## Activity
Please return each entry that follows exactly as given, but without pictures.

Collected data
'''
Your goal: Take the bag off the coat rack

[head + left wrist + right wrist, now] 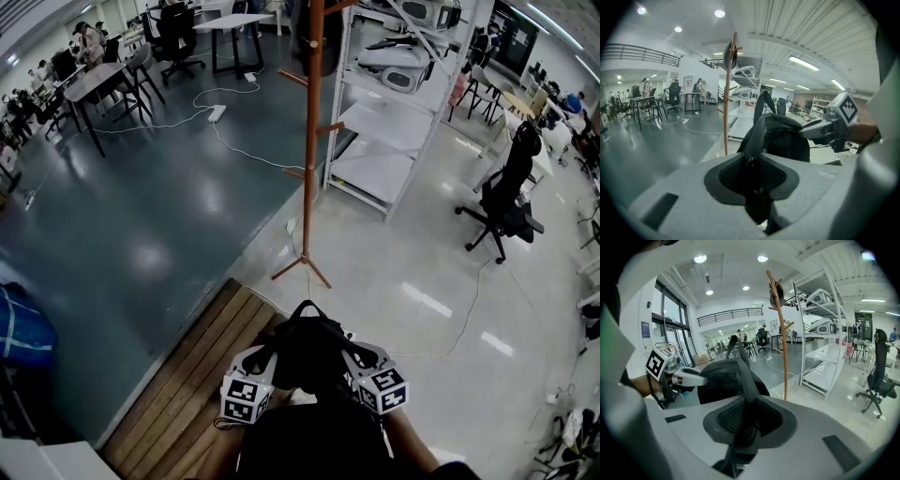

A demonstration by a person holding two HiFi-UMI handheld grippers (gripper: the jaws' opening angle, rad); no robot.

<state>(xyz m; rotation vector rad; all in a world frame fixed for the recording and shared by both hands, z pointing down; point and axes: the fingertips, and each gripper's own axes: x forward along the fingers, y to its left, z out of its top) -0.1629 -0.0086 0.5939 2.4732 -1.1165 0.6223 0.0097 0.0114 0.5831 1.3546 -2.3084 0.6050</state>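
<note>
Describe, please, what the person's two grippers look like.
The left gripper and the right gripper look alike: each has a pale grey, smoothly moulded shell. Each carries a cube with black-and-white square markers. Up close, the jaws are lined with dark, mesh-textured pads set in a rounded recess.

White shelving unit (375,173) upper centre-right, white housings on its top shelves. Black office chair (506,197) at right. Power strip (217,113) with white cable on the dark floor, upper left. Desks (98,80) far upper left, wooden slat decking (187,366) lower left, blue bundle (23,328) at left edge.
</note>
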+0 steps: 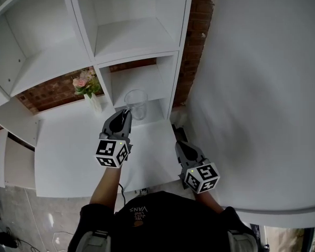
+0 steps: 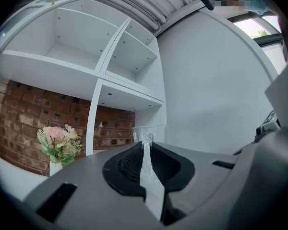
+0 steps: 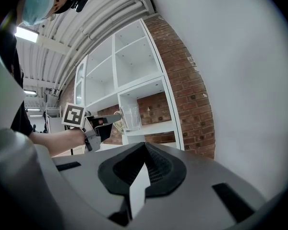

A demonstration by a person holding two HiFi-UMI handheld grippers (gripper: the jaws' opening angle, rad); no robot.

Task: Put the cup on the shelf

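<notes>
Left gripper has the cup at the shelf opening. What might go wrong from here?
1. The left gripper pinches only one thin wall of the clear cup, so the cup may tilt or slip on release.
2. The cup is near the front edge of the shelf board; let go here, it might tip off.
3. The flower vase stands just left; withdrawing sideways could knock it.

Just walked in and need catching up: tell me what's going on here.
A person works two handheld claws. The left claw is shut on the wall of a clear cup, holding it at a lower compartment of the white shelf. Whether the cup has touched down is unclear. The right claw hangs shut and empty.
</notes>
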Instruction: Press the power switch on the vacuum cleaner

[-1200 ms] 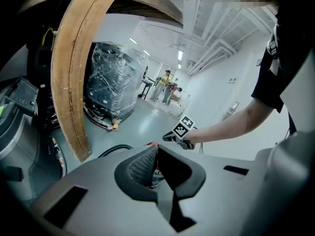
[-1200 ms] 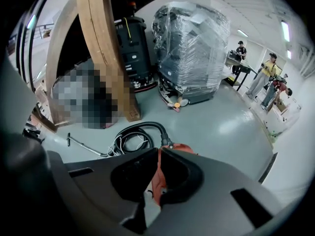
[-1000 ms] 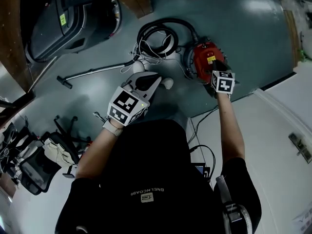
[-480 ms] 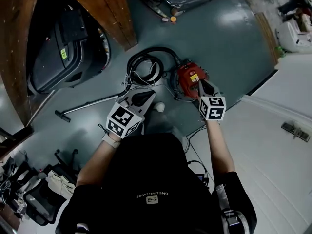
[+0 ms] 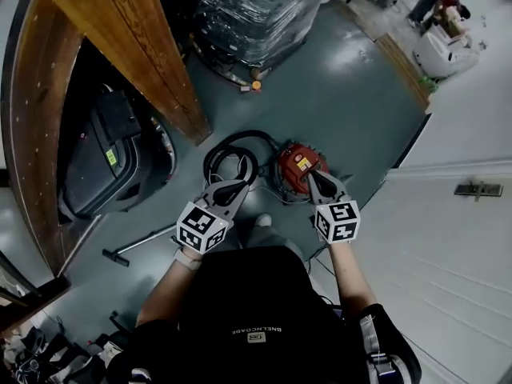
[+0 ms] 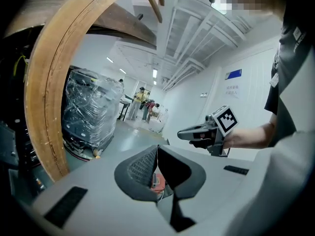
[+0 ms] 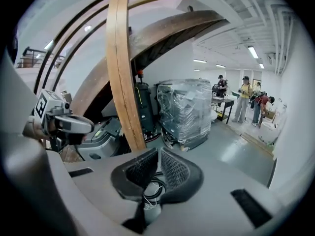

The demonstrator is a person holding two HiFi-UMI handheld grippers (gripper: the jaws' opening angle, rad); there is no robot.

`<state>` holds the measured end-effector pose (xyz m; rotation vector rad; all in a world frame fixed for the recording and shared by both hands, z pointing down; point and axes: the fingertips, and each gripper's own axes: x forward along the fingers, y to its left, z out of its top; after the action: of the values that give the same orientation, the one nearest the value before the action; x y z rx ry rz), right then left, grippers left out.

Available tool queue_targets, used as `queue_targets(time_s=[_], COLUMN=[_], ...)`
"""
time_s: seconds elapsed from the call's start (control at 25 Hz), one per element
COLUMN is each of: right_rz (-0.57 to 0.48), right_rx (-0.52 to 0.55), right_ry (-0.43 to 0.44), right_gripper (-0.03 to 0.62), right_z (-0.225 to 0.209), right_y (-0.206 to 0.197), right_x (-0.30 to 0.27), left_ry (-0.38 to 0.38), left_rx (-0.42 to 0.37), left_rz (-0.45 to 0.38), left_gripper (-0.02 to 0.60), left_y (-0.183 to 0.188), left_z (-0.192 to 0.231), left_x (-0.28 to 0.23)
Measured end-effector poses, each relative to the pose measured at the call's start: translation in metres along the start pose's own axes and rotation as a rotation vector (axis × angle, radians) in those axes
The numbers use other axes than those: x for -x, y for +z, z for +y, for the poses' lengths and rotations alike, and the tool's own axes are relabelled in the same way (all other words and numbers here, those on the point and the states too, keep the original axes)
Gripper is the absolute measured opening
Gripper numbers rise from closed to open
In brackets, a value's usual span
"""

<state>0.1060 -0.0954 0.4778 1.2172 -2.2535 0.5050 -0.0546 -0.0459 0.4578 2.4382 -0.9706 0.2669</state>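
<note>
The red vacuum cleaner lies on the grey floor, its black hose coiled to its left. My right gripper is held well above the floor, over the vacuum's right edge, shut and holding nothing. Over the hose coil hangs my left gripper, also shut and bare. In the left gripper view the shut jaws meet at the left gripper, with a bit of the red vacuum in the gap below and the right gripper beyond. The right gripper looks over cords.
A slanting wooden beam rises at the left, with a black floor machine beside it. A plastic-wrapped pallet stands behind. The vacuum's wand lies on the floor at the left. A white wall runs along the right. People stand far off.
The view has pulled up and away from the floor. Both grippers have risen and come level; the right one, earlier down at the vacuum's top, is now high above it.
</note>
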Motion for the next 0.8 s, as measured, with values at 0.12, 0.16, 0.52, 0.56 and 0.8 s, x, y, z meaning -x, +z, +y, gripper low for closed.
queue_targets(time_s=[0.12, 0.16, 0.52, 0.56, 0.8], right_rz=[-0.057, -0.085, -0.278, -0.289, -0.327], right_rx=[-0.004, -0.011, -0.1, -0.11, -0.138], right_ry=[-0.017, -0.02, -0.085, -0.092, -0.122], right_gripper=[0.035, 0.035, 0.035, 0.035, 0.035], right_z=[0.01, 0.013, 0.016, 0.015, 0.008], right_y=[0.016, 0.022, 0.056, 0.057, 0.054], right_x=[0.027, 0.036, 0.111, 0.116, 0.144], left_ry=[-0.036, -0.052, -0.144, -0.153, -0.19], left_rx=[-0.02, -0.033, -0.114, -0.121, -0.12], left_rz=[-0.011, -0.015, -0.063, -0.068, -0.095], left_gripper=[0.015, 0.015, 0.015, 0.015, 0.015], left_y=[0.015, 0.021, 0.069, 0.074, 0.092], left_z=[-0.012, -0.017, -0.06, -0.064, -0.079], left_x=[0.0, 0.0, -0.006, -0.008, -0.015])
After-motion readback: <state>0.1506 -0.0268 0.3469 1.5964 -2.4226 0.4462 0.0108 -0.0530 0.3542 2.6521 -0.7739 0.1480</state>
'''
## Solution to this problem
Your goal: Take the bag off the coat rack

[head + left wrist + right wrist, now] 

A demonstration by a person holding two HiFi-UMI handheld grippers (gripper: the jaws' opening angle, rad); no robot.

<state>(xyz m; rotation vector rad; all in a world frame fixed for the recording and shared by both hands, z pointing down; point and axes: the fingertips, and each gripper's own axes: x forward along the fingers, y to its left, z out of its top) -0.1629 -0.0086 0.5939 2.4732 -1.1165 0.6223 0.0097 0.0114 0.5831 1.3546 -2.3084 0.6050</state>
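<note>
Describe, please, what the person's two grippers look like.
The left gripper and the right gripper look alike: each has a pale grey, smoothly moulded shell. Each carries a cube with black-and-white square markers. Up close, the jaws are lined with dark, mesh-textured pads set in a rounded recess.

White shelving unit (375,173) upper centre-right, white housings on its top shelves. Black office chair (506,197) at right. Power strip (217,113) with white cable on the dark floor, upper left. Desks (98,80) far upper left, wooden slat decking (187,366) lower left, blue bundle (23,328) at left edge.
</note>
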+0 steps: 
+0 steps: 
+0 steps: 

A demonstration by a person holding two HiFi-UMI handheld grippers (gripper: the jaws' opening angle, rad); no robot.

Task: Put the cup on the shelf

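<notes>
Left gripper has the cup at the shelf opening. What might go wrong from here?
1. The left gripper pinches only one thin wall of the clear cup, so the cup may tilt or slip on release.
2. The cup is near the front edge of the shelf board; let go here, it might tip off.
3. The flower vase stands just left; withdrawing sideways could knock it.

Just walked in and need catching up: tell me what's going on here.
A person works two handheld claws. The left claw is shut on the wall of a clear cup, holding it at a lower compartment of the white shelf. Whether the cup has touched down is unclear. The right claw hangs shut and empty.
</notes>
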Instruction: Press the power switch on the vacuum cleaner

[-1200 ms] 
[-1200 ms] 
[-1000 ms] 
[-480 ms] 
[+0 ms] 
[+0 ms] 
[+0 ms] 

The demonstrator is a person holding two HiFi-UMI handheld grippers (gripper: the jaws' opening angle, rad); there is no robot.

`<state>` holds the measured end-effector pose (xyz m; rotation vector rad; all in a world frame fixed for the recording and shared by both hands, z pointing down; point and axes: the fingertips, and each gripper's own axes: x forward along the fingers, y to its left, z out of its top; after the action: of the values that give the same orientation, the one nearest the value before the action; x y z rx ry rz), right then left, grippers left out.

Available tool queue_targets, used as `queue_targets(time_s=[_], COLUMN=[_], ...)`
"""
time_s: seconds elapsed from the call's start (control at 25 Hz), one per element
COLUMN is each of: right_rz (-0.57 to 0.48), right_rx (-0.52 to 0.55), right_ry (-0.43 to 0.44), right_gripper (-0.03 to 0.62), right_z (-0.225 to 0.209), right_y (-0.206 to 0.197), right_x (-0.30 to 0.27), left_ry (-0.38 to 0.38), left_rx (-0.42 to 0.37), left_rz (-0.45 to 0.38), left_gripper (-0.02 to 0.60), left_y (-0.183 to 0.188), left_z (-0.192 to 0.231), left_x (-0.28 to 0.23)
Measured end-effector poses, each relative to the pose measured at the call's start: translation in metres along the start pose's own axes and rotation as a rotation vector (axis × angle, radians) in those axes
The numbers use other axes than those: x for -x, y for +z, z for +y, for the poses' lengths and rotations alike, and the tool's own axes are relabelled in the same way (all other words and numbers here, those on the point and the states too, keep the original axes)
Gripper is the absolute measured opening
Gripper numbers rise from closed to open
In brackets, a value's usual span
"""

<state>0.1060 -0.0954 0.4778 1.2172 -2.2535 0.5050 -0.0546 -0.0459 0.4578 2.4382 -0.9706 0.2669</state>
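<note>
The red vacuum cleaner lies on the grey floor, its black hose coiled to its left. My right gripper is held well above the floor, over the vacuum's right edge, shut and holding nothing. Over the hose coil hangs my left gripper, also shut and bare. In the left gripper view the shut jaws meet at the left gripper, with a bit of the red vacuum in the gap below and the right gripper beyond. The right gripper looks over cords.
A slanting wooden beam rises at the left, with a black floor machine beside it. A plastic-wrapped pallet stands behind. The vacuum's wand lies on the floor at the left. A white wall runs along the right. People stand far off.
The view has pulled up and away from the floor. Both grippers have risen and come level; the right one, earlier down at the vacuum's top, is now high above it.
</note>
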Motion for the next 0.8 s, as measured, with values at 0.12, 0.16, 0.52, 0.56 and 0.8 s, x, y, z meaning -x, +z, +y, gripper low for closed.
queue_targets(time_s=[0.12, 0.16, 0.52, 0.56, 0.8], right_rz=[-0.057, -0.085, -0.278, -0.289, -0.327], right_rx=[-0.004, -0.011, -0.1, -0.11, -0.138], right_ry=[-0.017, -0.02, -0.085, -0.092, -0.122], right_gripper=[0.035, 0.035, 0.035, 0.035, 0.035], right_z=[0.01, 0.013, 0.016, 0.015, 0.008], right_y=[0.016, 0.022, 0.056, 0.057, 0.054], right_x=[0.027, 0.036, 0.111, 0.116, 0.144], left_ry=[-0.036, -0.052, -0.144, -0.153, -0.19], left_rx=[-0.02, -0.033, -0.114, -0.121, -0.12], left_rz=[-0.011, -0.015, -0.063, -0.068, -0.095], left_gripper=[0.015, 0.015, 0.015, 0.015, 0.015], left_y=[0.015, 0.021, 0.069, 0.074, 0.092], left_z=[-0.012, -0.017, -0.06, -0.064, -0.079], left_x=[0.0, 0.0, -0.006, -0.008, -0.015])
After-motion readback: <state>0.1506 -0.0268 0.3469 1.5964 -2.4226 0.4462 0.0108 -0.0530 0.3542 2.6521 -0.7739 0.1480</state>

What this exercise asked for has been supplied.